Ils Voyagent...
ILS VOYAGENT....... par Michel Coudeyre.
L'acheminement du lait et des fromages depuis la traite jusqu'au lieu de vente a servi d'illustration à un grand nombre d'étiquettes. Transporté à bras de femme, à dos d'homme, dans des cruches, des seaux, des bidons, tiré par des chiens, quelquefois par des chèvres, le plus souvent à dos d'âne ou de mule, le lait a rejoint l'atelier de transformation pour devenir fromage. Si le transport du lait s'arrête là, ici commence celui du fromage.
La représentation sur les étiquettes de ces transports et expéditions n'est pas innocente. Il s'agit pour les fabricants de montrer l'importance de leur production figurant ainsi une réussite commerciale, gage de qualité reconnue. Comme on peut l'observer sur de nombreuses étiquettes représentant des fabriques, les charrettes d'abord présentes sont vite remplacées par des voitures automobiles, quand les fromages ne sont pas directement expédiés par le chemin de fer jouxtant l'entreprise. Car il ne s'agit pas au regard de la clientèle de prendre du retard mais de rester à la pointe de la modernité et de le montrer.
Les fermiers et les fermières transportant leurs fromages, qui dans des paniers, qui dans des brouettes ou montés sur le dos de leur âne ou de leur mulet, ne seront pas abandonnés pour autant. Cette dualité entre une production artisanale revendiquée et une production industrielle affichée perdurera pendant de nombreuses années, avant que le productivisme ne soit plus considéré comme une donnée à promouvoir.
Si on en croit certaines de nos étiquettes, des fromages seront transportés et livrés par hélicoptère, expédiés dans l'espace pour des consommateurs impatients, ou, à l'instar des pilotes de la Seconde Guerre mondiale larguant de précieux colis, seront largement distribués à une population reconnaissante.

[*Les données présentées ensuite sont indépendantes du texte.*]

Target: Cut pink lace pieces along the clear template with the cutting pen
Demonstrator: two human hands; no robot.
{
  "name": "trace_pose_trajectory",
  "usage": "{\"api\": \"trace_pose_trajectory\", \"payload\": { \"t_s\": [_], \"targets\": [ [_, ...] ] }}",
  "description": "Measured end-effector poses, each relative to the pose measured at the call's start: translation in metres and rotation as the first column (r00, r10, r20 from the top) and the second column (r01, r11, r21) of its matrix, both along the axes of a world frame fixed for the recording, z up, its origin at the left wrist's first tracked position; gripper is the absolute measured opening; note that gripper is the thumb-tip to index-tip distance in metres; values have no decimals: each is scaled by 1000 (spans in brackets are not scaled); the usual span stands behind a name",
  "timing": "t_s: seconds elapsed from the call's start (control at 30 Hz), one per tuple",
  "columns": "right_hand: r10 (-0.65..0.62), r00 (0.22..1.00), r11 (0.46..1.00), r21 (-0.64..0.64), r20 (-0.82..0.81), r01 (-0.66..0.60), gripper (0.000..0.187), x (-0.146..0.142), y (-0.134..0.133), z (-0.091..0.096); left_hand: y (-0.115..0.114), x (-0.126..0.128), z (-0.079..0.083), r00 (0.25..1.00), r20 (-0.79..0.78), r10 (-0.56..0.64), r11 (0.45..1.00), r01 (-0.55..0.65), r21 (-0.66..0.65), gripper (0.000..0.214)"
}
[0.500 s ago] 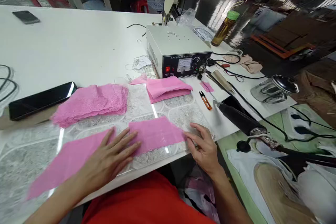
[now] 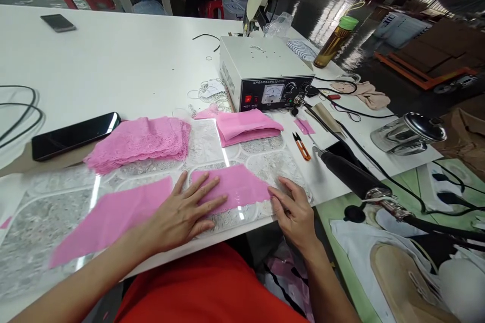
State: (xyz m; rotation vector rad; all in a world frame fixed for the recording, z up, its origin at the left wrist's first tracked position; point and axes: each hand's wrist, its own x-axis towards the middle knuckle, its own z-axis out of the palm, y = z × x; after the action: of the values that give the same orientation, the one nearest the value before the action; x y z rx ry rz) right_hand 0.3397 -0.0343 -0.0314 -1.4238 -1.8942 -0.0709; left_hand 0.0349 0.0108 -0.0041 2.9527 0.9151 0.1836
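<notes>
My left hand [image 2: 189, 212] lies flat with spread fingers on the left part of a pink fabric piece [image 2: 242, 186]. Thumb and forefinger of my right hand [image 2: 293, 212] close on this piece's pointed right end. A second pink fabric piece [image 2: 117, 212] lies flat to the left, partly under my left wrist. Both rest on a grey stone-patterned mat [image 2: 273, 166] with a clear glossy surface. Behind them are a stack of pink lace-edged fabric [image 2: 144, 141] and a folded pink cloth [image 2: 246, 126].
A control box [image 2: 269, 65] with a dial stands behind the cloth. Right of the mat lie orange thread snips [image 2: 301, 146] and a black corded hand tool [image 2: 352, 174]. A glass mug [image 2: 405, 133], a bottle [image 2: 335, 43] and a black phone [image 2: 76, 136] also sit on the table.
My left hand has slid right, farther onto the right fabric piece. My right hand stays at its pointed end. The whole view has shifted slightly.
</notes>
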Motion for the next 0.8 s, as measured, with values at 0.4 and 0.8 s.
{"api": "trace_pose_trajectory", "payload": {
  "t_s": [0.4,0.8],
  "targets": [
    [-111,966,955,246,-232,169,25,0,-6,-25,30,46,21,965,77,-252,965,256,-47,43],
    [39,993,977,215,-112,-14,39,7,-10,-29,74,82,1,900,25,-434,894,434,-109,42]
  ]
}}
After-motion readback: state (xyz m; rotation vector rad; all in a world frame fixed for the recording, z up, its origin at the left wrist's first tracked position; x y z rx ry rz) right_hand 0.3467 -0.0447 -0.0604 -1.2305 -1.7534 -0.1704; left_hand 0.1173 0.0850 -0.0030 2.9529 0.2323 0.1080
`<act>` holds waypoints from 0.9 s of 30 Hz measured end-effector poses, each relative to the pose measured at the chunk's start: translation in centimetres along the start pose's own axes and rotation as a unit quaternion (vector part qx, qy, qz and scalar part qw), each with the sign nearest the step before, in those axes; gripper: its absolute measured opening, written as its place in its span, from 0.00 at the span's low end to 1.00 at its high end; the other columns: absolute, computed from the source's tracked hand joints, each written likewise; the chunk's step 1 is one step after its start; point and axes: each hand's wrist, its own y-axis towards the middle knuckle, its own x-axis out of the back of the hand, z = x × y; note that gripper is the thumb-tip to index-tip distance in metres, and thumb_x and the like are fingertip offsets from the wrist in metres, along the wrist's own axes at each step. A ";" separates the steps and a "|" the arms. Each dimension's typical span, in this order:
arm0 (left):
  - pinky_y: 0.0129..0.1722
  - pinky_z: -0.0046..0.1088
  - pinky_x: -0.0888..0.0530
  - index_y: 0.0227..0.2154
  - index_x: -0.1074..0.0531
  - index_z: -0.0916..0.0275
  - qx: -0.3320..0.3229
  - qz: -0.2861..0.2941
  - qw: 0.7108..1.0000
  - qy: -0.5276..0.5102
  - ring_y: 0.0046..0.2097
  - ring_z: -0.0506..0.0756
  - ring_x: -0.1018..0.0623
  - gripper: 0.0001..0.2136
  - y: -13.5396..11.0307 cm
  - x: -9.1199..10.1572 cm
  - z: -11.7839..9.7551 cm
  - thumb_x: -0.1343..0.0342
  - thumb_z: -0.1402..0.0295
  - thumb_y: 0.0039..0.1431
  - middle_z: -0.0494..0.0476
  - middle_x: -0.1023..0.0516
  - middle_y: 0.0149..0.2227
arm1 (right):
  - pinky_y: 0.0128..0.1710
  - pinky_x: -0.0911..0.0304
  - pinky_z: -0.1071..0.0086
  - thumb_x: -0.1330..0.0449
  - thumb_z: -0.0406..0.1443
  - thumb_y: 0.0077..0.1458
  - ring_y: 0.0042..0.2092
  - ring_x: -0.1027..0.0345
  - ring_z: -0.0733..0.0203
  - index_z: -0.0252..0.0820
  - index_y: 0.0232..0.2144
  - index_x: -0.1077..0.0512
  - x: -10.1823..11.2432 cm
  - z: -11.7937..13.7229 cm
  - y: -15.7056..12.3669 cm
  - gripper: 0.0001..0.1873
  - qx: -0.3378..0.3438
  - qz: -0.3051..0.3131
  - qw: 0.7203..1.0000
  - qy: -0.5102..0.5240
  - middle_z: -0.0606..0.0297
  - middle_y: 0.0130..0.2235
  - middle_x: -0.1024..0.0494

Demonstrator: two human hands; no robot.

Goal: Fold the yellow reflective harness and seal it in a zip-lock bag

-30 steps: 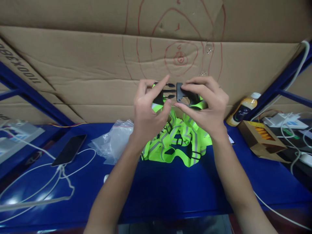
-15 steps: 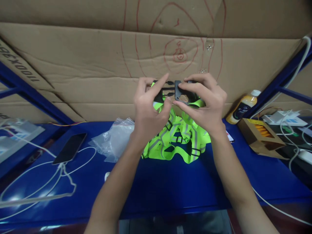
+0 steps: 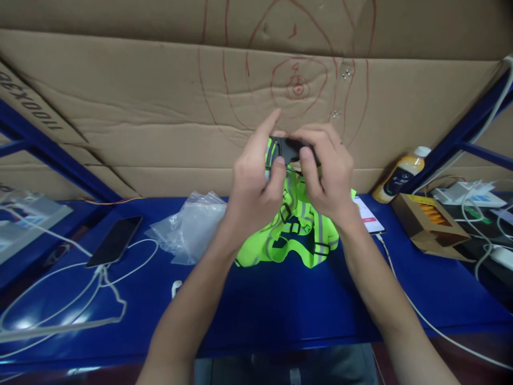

Il est à noter que ce dernier thème faisant écho à l'actualité du moment fut repris sur plusieurs étiquettes.
Plus insolite, cette étiquette montrant un aviateur s'approvisionnant directement auprès d'une fermière sans descendre de son engin.
Exception faite des fromages de la Laiterie Coopérative d'Isigny qui en a fait son emblème, ces nombreuses représentations traditionnelles de transports ont été pratiquement toutes abandonnées, rejoignant dans l'oubli la représentation des moines et des fermières qui semble avoir fait son temps.
On aura compris que cet article n'est en fin de compte que prétexte à montrer encore et encore des étiquettes. Que cette inclination me soit pardonnée.